Safety and Effectiveness of Supplements Often Unproved

There are only two appropriate questions to ask when deciding whether to use an alternative product: Is it safe and does it really work?

Too often, no one really knows the answer to either question. Since supplements like black cohosh or Chinese herbs are neither food nor drug, the Food and Drug Administration doesn't actually have to approve them, and manufacturers don't have to prove that a product is safe or effective. The only ones who consistently benefit from the supplements are the companies selling them.

Hormones might not be safe for everyone, and supplements may not work. So what nonhormonal options do work?

Selective serotonin reuptake inhibitors were serendipitously found to significantly reduce hot flashes in menopausal women years ago, but the FDA has approved the drugs only for their intended use as antidepressants. Drugs such as fluoxetine (Prozac), paroxitene (Paxil) and venlafaxine (Effexor) have all been found to help. Effexor is the most studied and seems to do the best job of reducing flashes.

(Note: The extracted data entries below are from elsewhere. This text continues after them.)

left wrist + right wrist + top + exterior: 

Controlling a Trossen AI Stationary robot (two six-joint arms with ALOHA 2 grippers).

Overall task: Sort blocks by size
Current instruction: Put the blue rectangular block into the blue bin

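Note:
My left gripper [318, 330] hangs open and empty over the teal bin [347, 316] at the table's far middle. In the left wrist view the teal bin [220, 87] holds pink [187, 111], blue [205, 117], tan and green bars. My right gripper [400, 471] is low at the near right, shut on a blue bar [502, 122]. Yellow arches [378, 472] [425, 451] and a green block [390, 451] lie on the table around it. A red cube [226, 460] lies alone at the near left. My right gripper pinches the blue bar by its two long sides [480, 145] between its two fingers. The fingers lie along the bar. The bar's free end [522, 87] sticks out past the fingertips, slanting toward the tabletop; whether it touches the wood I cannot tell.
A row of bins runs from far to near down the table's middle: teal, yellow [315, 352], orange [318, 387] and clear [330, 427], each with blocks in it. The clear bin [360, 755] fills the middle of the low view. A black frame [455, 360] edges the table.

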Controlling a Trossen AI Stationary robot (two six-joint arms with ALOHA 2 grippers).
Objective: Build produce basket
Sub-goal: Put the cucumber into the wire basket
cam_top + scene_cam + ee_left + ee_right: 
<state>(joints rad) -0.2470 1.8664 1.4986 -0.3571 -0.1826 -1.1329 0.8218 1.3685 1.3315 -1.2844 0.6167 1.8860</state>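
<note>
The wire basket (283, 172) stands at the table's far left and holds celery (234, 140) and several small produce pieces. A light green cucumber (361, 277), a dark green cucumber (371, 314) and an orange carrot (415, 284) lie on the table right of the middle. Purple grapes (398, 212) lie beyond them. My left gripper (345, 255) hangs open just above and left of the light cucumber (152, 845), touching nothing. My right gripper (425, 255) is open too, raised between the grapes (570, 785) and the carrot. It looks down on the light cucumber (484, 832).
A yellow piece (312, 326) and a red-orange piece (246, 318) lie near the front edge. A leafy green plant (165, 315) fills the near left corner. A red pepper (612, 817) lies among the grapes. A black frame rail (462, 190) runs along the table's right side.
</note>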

Tibolone, a synthetic testosterone derivative widely prescribed in Europe, has received a lot of recent attention. This once-a-day pill alleviates flashes, increases bone mass and decreases vaginal dryness.

Tibolone is a hormone derivative, but clinical studies have detected no increased risk of breast or uterine cancer. In fact, Tibolone seems to significantly decrease the risk of uterine cancer -- but the drug isn't currently available in the United States.

Last year, the FDA determined that Tibolone was "not approvable," despite an almost 20-year track record in more than 80 countries. Organon, the company that manufactures Tibolone, has no plans to pursue FDA approval at this time and is focusing on the international market. The only way American women can get a prescription for Tibolone is to travel to South America or Europe.

Gabapentin (Neurontin) is ordinarily used to treat neurologic disorders but has also been shown to reduce hot flashes. For many women, a single nighttime dose provides relief. An added bonus for women with menopausal insomnia is that this medication tends to make people sleepy.

Symptom Relief Without Pills

Drugs aren't the only available option. Don't underestimate the value of exercise. Multiple studies demonstrate that women who work out regularly have fewer hot flashes due to exercise-induced endorphin production.

Those old folk remedies, alas, don't work the way we might have thought they did. And while Lydia Pinkham's Vegetable Compound is still available, it no longer contains any alcohol.

Dr. Lauren Streicher is an assistant professor of obstetrics and gynecology at Northwestern University and a practicing OB-GYN at Northwestern Memorial Hospital in Chicago.